Durante la propria audizione in Senato, il direttore generale della Fiorentina Alessandro Ferrari ha trattato anche del tema dei bilanci, del settore giovanile e del calcio femminile.

‘Non possiamo fare certe operazioni sportive perchè il presidente vuole restare nelle regole’

“La nostra è una proprietà sana, integra, con tutti i bilanci in regola, siamo additati come il primo club in termini di trasparenza, ma non riceviamo assolutamente niente in cambio, rispetto a chi arriva in fondo ad un campionato con enormi difficoltà. A noi tutto questo non permette di fare determinate operazioni sportive, perchè abbiamo un presidente che vuole restare nelle regole, e abbiamo inevitabilmente dei limiti da un punto di vista di competizione. Le regole devono essere uguali e rispettate da tutti, se la competizione deve essere uguale per tutti".

‘Il calcio femminile è solo una rimessa in Italia’
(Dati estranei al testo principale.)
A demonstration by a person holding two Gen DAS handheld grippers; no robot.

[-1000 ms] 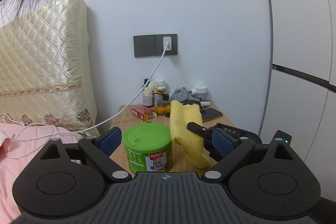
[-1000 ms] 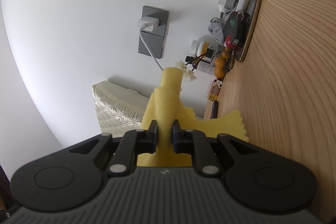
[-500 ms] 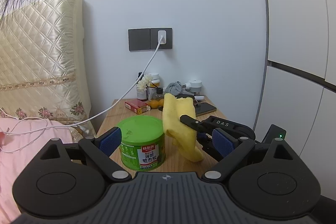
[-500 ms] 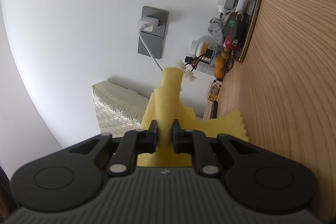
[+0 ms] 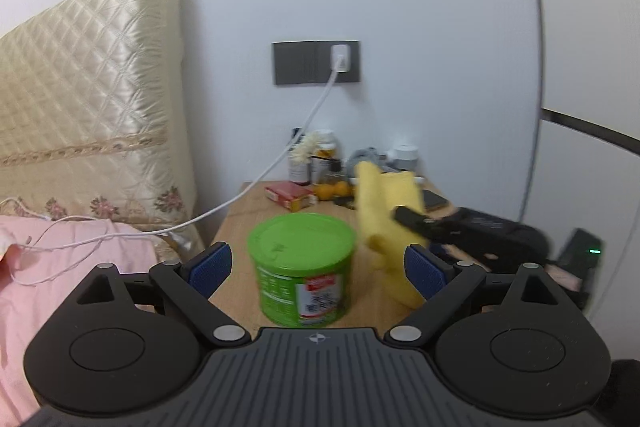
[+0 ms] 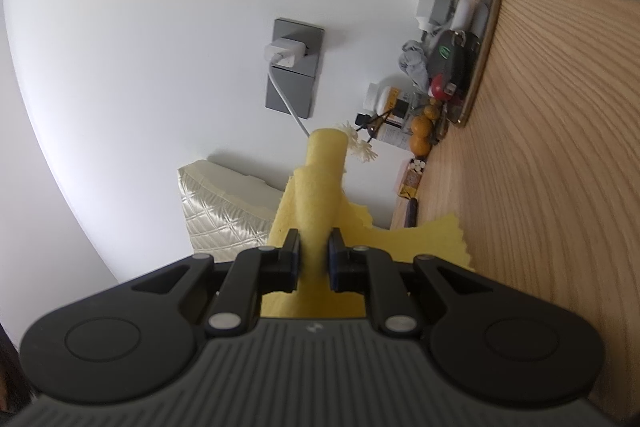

“In ultimo il tema dei giovani per noi è importantissimo, abbiamo costruito un qualcosa che rimarrà per sempre a Firenze e per cui abbiamo speso 120 milioni. Vedere le difficoltà per i giovani in Italia è un dolore per tutti. I vivai non sono aiutati anche nelle infrastrutture. Abbiamo a cuore anche il calcio femminile, che per la famiglia Commisso è paritetico a quello maschile, e le strutture delle ragazze sono uguali a quelle dei ragazzi. Oggi il calcio femminile è solo una spesa in Italia, a causa delle norme che ci sono, non ha benchè minima possibilità di ritorno e la scuola è lontanissima da questo ambito e il calcio è visto ancora come uno sport non per donne. Il calcio femminile italiano è minore rispetto ad altre realtà europee, servirebbe aiuto anche in questo settore”.